Il s’arrêta au coin d’une rue et se pencha en avant, mains sur les genoux, pour reprendre son souffle. Et quoi, maintenant ? *Réfléchis, Nikolas. Réfléchis.* Il était à peu près sûr que Scab et Balior n’étaient pas morts ; la Marine avait un sens du spectacle à peu près aussi développé que le sien, et préférait exécuter ses prisonniers en place publique plutôt que dans l’arrière sale d’une auberge de bas-étage. Et il savait aussi, que ces types connaissaient, au pire son visage, au mieux son apparence globale. Ils ne quitteraient certainement pas l’île avant de lui avoir mis le grappin dessus, et il était à peu près probable que les deux autres Grognards feraient de même. Nikolas enleva son manteau, et dévoila dans son dos un sac de voyage en tissu simple, complétement aplati, porté en bandoulière. Il le gardait toujours sur lui, pour une simple et bonne raison ; il voulait garder ses petites affaires avec lui, même déguisé. Il décrocha Menteuse de sa ceinture ; trop repérable ; et l’enroula dans son habit, avant de fourrer le tout dans le sac. Le chapeau aussi, trop visible, de même que le torchon ensanglanté à sa ceinture. Il décida malgré tout de conserver son mousquet, mais le dissimula dans son veston. Il débrailla un peu sa chemise, remonta ses manches, histoire de ne pas paraître trop propre sur lui (les gens trop bien habillés sont TOUJOURS suspects), et ébouriffa ses cheveux.
Il prit enfin une grande inspiration, passa la sangle de son sac autour de lui et repartit, en direction d’un quartier un peu plus fréquentable.
Sur le chemin, il réfléchissait, à toute allure. Que faire ? Quitter l’île ? Il avait bien un navire, mais impossible de le manœuvrer seul. De plus, il était à peu près sûr que ces salopards de Mouettes blindées n’allaient pas le lâcher aussi vite ; ils avaient déjà probablement dû lancer la procédure de recherche. Tous les navires en partance de l’île seraient fouillés, de fond en comble, chaque hôtel, pension ou troquet seraient placés sous haute surveillance également. Les entrées de la ville vers l’intérieur de l’île seraient probablement surveillées, elles aussi. Et Bliss était connue pour regorger de Marins… Non, il était définitivement bloqué ici.
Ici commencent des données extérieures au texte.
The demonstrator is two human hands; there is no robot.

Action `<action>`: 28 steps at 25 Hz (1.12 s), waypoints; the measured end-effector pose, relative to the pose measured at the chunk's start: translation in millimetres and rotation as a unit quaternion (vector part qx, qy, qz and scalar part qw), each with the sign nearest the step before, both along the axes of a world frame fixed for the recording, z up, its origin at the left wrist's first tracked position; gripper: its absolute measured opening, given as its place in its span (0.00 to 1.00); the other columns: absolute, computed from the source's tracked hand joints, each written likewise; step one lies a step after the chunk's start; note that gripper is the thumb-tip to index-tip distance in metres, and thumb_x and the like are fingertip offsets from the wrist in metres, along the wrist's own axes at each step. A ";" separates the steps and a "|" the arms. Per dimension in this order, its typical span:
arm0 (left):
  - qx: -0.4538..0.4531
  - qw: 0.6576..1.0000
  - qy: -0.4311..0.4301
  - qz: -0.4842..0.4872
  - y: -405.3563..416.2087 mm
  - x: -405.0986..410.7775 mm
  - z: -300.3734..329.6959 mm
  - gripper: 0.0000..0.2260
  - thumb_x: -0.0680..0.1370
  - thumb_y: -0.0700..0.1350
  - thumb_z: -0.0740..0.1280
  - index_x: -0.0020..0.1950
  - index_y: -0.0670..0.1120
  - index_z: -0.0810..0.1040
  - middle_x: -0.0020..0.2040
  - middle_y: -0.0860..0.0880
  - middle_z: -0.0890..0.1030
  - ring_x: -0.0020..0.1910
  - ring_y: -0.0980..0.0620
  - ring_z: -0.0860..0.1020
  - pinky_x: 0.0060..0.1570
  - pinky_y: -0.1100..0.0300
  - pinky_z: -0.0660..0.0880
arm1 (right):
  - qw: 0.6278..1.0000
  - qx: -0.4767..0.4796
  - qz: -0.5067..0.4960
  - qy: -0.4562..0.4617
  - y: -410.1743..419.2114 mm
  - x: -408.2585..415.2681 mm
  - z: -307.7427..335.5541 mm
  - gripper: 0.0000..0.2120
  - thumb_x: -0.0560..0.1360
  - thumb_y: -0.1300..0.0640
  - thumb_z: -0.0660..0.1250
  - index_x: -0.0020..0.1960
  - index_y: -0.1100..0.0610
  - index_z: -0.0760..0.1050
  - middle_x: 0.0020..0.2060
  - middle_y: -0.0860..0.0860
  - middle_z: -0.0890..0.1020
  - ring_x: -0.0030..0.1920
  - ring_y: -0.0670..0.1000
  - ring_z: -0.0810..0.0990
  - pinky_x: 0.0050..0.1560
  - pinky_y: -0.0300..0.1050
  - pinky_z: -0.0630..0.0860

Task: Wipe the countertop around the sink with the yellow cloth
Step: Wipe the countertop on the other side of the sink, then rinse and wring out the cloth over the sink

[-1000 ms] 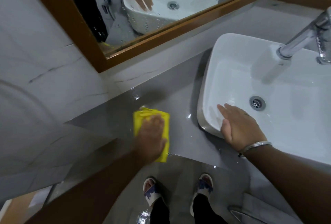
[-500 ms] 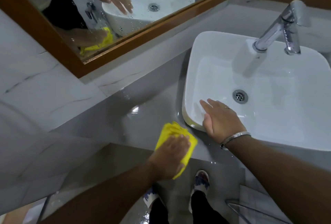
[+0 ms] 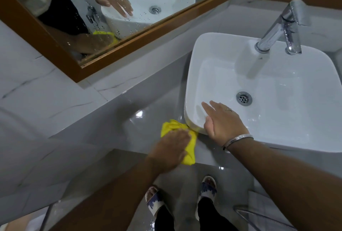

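Observation:
A yellow cloth (image 3: pixel 190 143) lies bunched on the glossy grey countertop (image 3: pixel 111 125), pressed against the front left corner of the white vessel sink (image 3: pixel 209 45). My left hand (image 3: pixel 170 149) lies flat on top of the cloth and presses it down near the counter's front edge. My right hand (image 3: pixel 222 121) rests with fingers spread on the sink's front left rim, fingertips inside the basin. It holds nothing and wears a ring and a metal bangle.
A chrome faucet (image 3: pixel 281 27) stands at the back of the sink above the drain (image 3: pixel 244 98). A wood-framed mirror (image 3: pixel 129 40) runs along the back wall, speckled with drops. Marble-look tile walls the left. My sandalled feet (image 3: pixel 207 186) stand on the wet floor below.
My left hand has slid the cloth rightward along the counter from its open left part up to the sink's corner. My right hand has stayed on the sink rim.

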State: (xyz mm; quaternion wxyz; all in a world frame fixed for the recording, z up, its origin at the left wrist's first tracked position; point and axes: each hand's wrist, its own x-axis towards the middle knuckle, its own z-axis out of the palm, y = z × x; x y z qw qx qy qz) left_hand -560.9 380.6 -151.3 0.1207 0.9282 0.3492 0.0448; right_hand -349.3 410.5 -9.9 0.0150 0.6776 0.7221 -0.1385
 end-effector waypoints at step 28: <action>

Tenter une sortie seul, et sans plan solide serait trop dangereux. Il repensa à ses camarades en cellule, et à tout ce qu’il venait de vivre, ces derniers jours. Etonnamment, cela lui semblait également impensable de repartir sans eux ; peut-être parce que Tournebroche était le seul à savoir comment retrouver les autres fragments de carte… Mais il y avait autre chose. Blackness et Tournebroche étaient, depuis le début de sa Nouvelle histoire, les deux seuls compagnons de route à qui il avait attaché un tant soit peu d’importance. Il ne se l’expliquait pas ; après tout, ils étaient juste deux vieux forbans, usés par les Mers, deux grandes gueules sans une once de discrétion ou de bonnes manières.
Mais avec eux, Nikolas se sentait… revigoré. Il sentait qu’avec ces deux insupportables loups de mers, il pourrait aller jusqu’au bout du Monde. Il avait été porté par leurs histoires invraisemblables, narrées lorsque les ultimes rayons de soleil effleuraient le sommet des vagues. Il riait de bon cœur à leurs injures éculées, à leur inconvenance systématique… A la gloutonnerie inimaginable de Blackness. A cette verve inattendue de la Cloque, quand il s’adressait à eux sous le nom de « Capitaines ! ».
Non. C’était dit. Il ne quitterait pas cette île sans eux.
Il s’était tellement perdu dans le flux de ses pensées, qu’il faillit ne pas entendre le bruit des bottes sur le pavé. Un claquement parfait, rythmé et régulier, de semelles qui heurtaient violemment le pavé à chaque mètre avancé, et qui s’approchait, inexorablement. Une patrouille de marine. Elle allait franchir le coin de la rue à tout instant. Baeteman courut devant lui, et s’engouffra dans un renfoncement un peu plus loin. La patrouille passa dans l’embranchement, mais ne bifurqua pas. Elle continua, droit devant, un pas après l’autre. Le musicien souffla un coup. Il était enfin sorti de ce quartier minable dans lequel il avait atterri. Il se trouvait maintenant au début de ce qui semblait être un quartier commerçant ; des échoppes commençaient à apparaitre de part et d’autres des rues, d’abord clairsemée, puis de plus en plus denses. Bientôt, alors que Nikolas naviguait dans ce nouvel environnement, les rues étaient littéralement couvertes de boutiques colorées, et le sol était battu par des dizaines, voire des centaines de citadins ou de touristes. L’endroit parfait pour se faire oublier. Il devait déjà être midi passé, et toutes ces émotions avaient creusé l’estomac de notre infortuné pirate ; il se décida donc à acheter un sandwich appétissant, repéré sur l’étal d’un vendeur de rue, et commença à méditer sur son approche pour récupérer ses compagnons et décamper de Bliss.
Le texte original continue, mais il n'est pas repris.